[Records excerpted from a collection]
BEGIN

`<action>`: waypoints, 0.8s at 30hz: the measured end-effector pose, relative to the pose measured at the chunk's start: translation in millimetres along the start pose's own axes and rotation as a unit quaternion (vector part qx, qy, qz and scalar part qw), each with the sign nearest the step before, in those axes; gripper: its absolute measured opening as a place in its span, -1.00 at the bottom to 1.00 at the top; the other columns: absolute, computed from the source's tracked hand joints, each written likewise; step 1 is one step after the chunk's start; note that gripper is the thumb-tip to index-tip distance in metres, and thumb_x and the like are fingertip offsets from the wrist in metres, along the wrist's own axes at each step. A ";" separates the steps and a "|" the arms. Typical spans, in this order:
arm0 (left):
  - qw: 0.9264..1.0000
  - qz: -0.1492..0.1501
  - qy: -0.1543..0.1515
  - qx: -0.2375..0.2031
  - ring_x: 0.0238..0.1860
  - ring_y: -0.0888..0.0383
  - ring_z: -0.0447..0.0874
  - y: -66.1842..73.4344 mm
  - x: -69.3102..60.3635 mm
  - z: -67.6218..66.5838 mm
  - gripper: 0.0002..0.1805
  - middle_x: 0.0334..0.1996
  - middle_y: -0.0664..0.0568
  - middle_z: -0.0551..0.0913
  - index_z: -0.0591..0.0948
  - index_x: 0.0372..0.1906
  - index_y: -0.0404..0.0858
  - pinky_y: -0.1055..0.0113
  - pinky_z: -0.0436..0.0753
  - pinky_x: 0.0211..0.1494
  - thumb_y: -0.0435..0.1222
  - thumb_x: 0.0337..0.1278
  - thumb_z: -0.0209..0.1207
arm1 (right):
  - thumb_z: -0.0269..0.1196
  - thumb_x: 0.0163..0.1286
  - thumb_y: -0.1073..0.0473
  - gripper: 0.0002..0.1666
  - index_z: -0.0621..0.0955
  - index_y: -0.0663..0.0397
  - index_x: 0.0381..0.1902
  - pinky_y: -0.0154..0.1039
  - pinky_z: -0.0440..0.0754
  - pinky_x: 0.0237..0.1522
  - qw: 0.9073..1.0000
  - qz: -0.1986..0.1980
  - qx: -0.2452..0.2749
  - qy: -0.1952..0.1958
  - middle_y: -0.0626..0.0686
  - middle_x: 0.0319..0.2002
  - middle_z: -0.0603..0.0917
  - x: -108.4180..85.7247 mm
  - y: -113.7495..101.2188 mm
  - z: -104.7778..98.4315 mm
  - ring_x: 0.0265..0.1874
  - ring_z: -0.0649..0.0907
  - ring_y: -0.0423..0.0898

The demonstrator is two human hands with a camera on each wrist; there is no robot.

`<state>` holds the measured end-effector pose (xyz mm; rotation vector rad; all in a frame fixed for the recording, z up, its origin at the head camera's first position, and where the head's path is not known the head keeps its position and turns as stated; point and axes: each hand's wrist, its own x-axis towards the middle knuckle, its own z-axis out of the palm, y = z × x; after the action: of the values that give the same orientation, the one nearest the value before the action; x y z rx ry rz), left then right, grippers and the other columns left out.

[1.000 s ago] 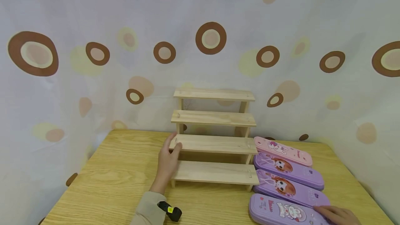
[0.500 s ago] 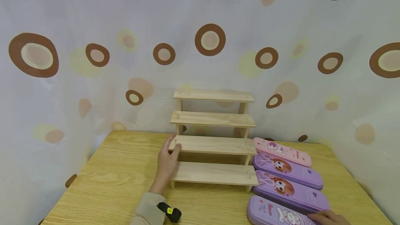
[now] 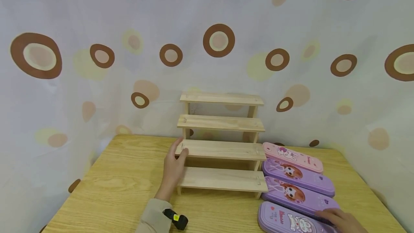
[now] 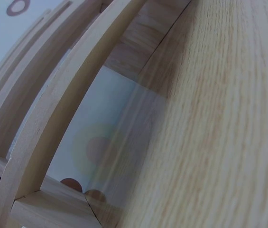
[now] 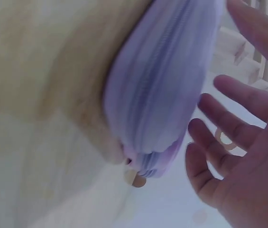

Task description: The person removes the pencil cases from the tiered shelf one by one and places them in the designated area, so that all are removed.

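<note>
A four-step wooden display rack stands against the back of the table in the head view. My left hand grips the left end of its second step from the bottom, thumb on the board's front. In the left wrist view, the rack's boards show close up, with only a bit of the hand at the edge. My right hand is over the right part of the nearest purple bunny pencil case. In the right wrist view, its fingers are spread and relaxed beside a zipped purple case.
Behind the nearest case lie two purple pencil cases with a girl print, one in front of the other. A pink bunny case is farthest back. All lie right of the rack on the wooden table, before a patterned cloth backdrop.
My right hand has shifted a little left over the nearest case, whose right part appears slightly nearer the person. The left hand and the rack have stayed put.
</note>
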<state>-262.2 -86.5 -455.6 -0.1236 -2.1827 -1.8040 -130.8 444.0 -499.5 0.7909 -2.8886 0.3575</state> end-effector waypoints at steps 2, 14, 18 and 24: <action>1.000 -0.001 -0.002 -0.002 0.48 0.00 0.09 -0.9 -0.1 0.5 -0.48 0.45 0.12 0.26 0.35 0.44 0.10 -0.16 0.16 0.45 -0.08 0.44 0.06 | 0.50 -0.01 0.07 -0.26 0.57 -0.40 0.19 -0.36 0.56 -0.40 0.999 -0.020 0.029 0.029 -0.14 -0.08 0.58 1.9 11.7 6.8 -0.22 0.52 -0.35; 1.000 -0.013 0.000 -0.013 0.47 0.00 0.10 -0.9 5.5 -2.6 -0.47 0.45 0.11 0.27 0.37 0.43 0.09 -0.14 0.21 0.44 -0.07 0.41 0.07 | 0.51 0.11 0.00 -0.49 0.67 -0.14 0.05 -0.32 0.60 -0.25 0.992 0.051 0.048 0.101 -0.23 -0.09 0.58 47.5 -106.0 -52.9 -0.18 0.53 -0.28; 1.000 -0.012 0.007 -0.007 0.23 -0.07 0.41 1.9 3.4 -6.4 -0.45 0.44 0.10 0.30 0.36 0.45 0.03 -0.08 0.45 0.25 -0.11 0.41 0.08 | 0.47 0.18 0.06 -0.51 0.66 -0.17 0.09 -0.25 0.64 -0.22 0.989 0.035 0.058 0.128 -0.23 -0.08 0.58 61.7 -121.4 -53.2 -0.14 0.58 -0.24; 0.999 -0.012 0.010 0.032 0.18 -0.09 0.46 6.8 -1.9 -12.5 -0.42 0.44 0.03 0.30 0.33 0.47 -0.02 -0.02 0.54 0.18 -0.14 0.40 0.08 | 0.39 0.29 0.10 -0.50 0.59 -0.33 0.18 -0.22 0.63 -0.02 0.984 0.029 0.100 0.141 -0.10 0.09 0.55 85.7 -147.2 -56.6 0.05 0.55 -0.15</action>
<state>-256.5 -97.0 -447.7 -0.0650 -2.2350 -1.7387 -124.9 294.1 -400.8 0.6258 -2.6406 0.7144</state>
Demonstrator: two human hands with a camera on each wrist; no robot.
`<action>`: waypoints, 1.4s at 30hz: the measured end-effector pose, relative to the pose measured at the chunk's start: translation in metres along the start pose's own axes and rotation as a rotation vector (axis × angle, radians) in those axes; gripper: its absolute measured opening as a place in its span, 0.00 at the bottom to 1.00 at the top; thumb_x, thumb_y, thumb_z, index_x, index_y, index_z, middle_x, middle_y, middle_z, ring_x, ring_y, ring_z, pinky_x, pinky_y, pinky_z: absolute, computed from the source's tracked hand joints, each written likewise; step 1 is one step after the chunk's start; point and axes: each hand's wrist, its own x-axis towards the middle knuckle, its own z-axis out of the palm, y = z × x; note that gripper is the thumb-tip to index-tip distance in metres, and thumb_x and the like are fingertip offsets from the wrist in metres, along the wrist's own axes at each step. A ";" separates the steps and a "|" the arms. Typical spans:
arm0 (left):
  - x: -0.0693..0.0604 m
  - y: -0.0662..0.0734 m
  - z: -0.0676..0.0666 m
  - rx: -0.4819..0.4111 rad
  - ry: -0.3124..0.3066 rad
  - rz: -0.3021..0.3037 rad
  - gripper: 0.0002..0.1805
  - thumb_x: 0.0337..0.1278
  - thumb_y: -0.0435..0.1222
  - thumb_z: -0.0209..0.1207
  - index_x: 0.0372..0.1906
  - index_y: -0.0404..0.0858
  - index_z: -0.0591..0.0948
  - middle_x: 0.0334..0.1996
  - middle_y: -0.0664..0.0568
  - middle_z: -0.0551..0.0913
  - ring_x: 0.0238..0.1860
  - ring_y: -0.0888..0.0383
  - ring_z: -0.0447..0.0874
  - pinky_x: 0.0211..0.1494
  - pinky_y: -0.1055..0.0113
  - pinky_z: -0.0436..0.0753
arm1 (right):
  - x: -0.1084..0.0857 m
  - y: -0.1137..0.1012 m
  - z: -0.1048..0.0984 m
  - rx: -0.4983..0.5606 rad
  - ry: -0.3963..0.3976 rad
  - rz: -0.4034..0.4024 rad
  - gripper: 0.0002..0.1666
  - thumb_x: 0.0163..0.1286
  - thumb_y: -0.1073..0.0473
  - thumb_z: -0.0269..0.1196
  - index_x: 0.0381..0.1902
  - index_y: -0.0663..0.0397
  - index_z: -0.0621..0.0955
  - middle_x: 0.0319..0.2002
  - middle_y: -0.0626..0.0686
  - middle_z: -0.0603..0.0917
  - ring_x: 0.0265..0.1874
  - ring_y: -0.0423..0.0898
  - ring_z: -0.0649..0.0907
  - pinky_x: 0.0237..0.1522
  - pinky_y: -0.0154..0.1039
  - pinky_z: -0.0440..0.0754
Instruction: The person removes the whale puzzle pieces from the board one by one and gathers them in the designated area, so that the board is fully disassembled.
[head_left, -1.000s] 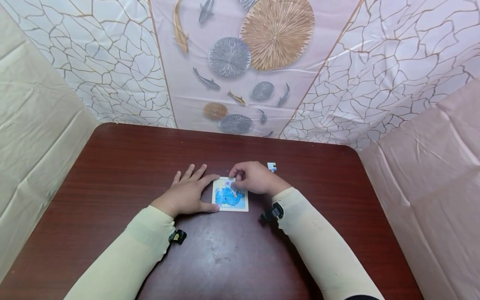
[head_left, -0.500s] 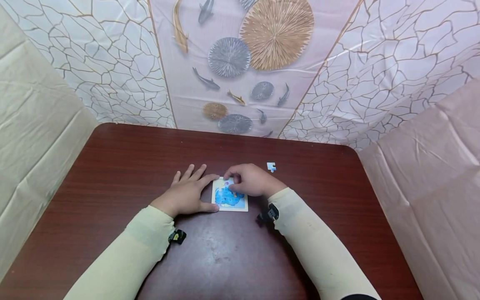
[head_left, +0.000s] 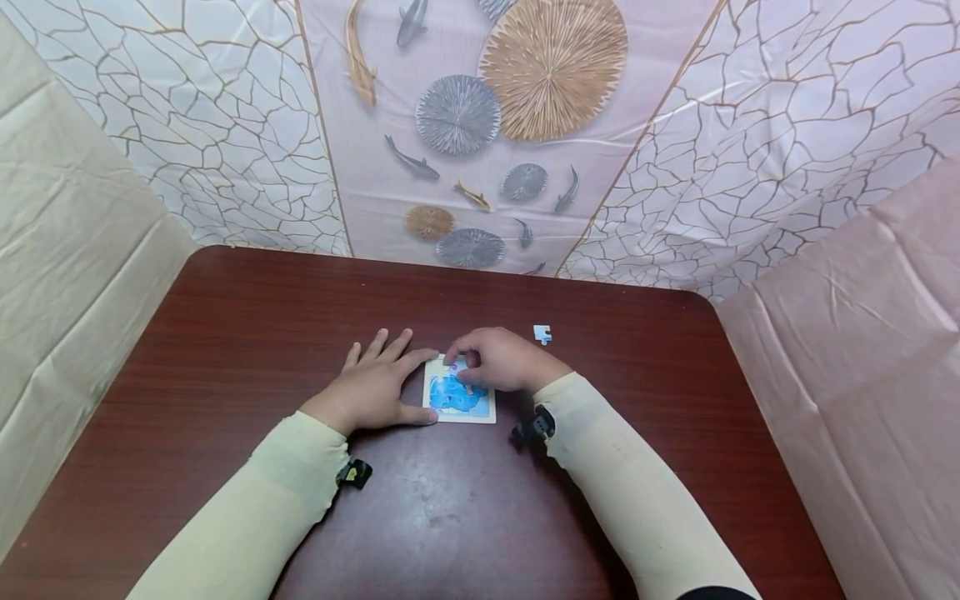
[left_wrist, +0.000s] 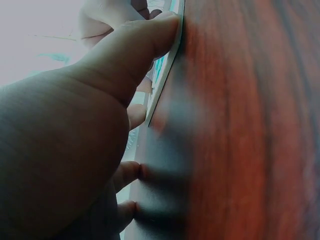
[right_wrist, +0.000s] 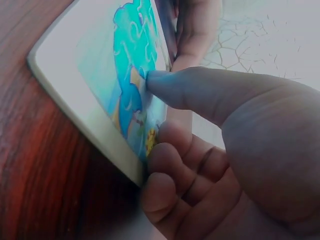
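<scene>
A small square puzzle (head_left: 459, 398) with a pale frame and a blue picture lies on the table. My left hand (head_left: 367, 392) is spread along its left side, the thumb at the lower left corner and the index finger at the upper left. Over the upper right part bends my right hand (head_left: 504, 360). In the right wrist view, my right thumb touches the picture of the puzzle (right_wrist: 92, 70), and other fingers curl beside the frame's edge. Whether a piece is between the thumb and index finger is hidden. One loose piece (head_left: 542, 334) lies beyond the right hand.
The dark red-brown table (head_left: 315, 292) meets a patterned cloth wall (head_left: 480, 208) at the back. Plain cloth hangs on both sides. Each wrist carries a small black camera, the left one (head_left: 356, 474) close above the table.
My right hand has moved slightly left over the puzzle, its fingertips now nearer the upper left part. The left hand stays in place, as does the loose piece.
</scene>
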 end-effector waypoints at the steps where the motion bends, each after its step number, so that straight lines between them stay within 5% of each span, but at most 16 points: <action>1: 0.000 0.000 0.000 0.001 0.000 0.000 0.57 0.58 0.73 0.73 0.90 0.65 0.64 0.95 0.44 0.46 0.94 0.30 0.35 0.88 0.20 0.43 | 0.000 -0.001 -0.001 -0.004 -0.004 -0.001 0.13 0.79 0.55 0.73 0.58 0.36 0.91 0.34 0.46 0.83 0.33 0.44 0.81 0.40 0.40 0.81; 8: 0.001 -0.001 0.001 0.001 0.001 0.003 0.57 0.59 0.73 0.73 0.90 0.65 0.64 0.95 0.44 0.47 0.94 0.30 0.36 0.87 0.19 0.43 | 0.005 -0.007 -0.004 -0.070 -0.045 -0.008 0.13 0.79 0.56 0.73 0.58 0.37 0.90 0.34 0.47 0.83 0.33 0.45 0.82 0.40 0.40 0.81; 17: 0.000 -0.001 0.001 0.000 0.004 0.005 0.57 0.59 0.73 0.73 0.90 0.63 0.65 0.95 0.44 0.47 0.94 0.29 0.36 0.87 0.19 0.43 | 0.006 -0.014 -0.008 -0.144 -0.082 -0.005 0.13 0.79 0.56 0.73 0.58 0.37 0.88 0.44 0.49 0.83 0.44 0.48 0.82 0.52 0.46 0.85; 33: -0.001 0.001 -0.002 -0.009 -0.011 0.000 0.57 0.59 0.72 0.74 0.90 0.64 0.64 0.95 0.44 0.45 0.94 0.30 0.34 0.88 0.19 0.42 | 0.001 -0.013 -0.003 -0.137 -0.010 -0.038 0.12 0.78 0.59 0.74 0.55 0.39 0.88 0.47 0.49 0.83 0.45 0.47 0.82 0.53 0.45 0.86; 42: -0.001 0.003 -0.004 -0.013 -0.010 0.001 0.56 0.60 0.71 0.74 0.90 0.63 0.65 0.95 0.43 0.46 0.94 0.30 0.35 0.87 0.19 0.43 | -0.002 -0.002 0.002 -0.093 0.058 -0.129 0.13 0.78 0.58 0.74 0.56 0.41 0.88 0.49 0.49 0.85 0.46 0.45 0.81 0.53 0.44 0.85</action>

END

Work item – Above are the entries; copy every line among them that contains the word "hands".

Response for this exercise –
The demonstrator is two human hands with a camera on each wrist; there is no robot.
Demonstrator: two human hands with a camera on each wrist; no robot.

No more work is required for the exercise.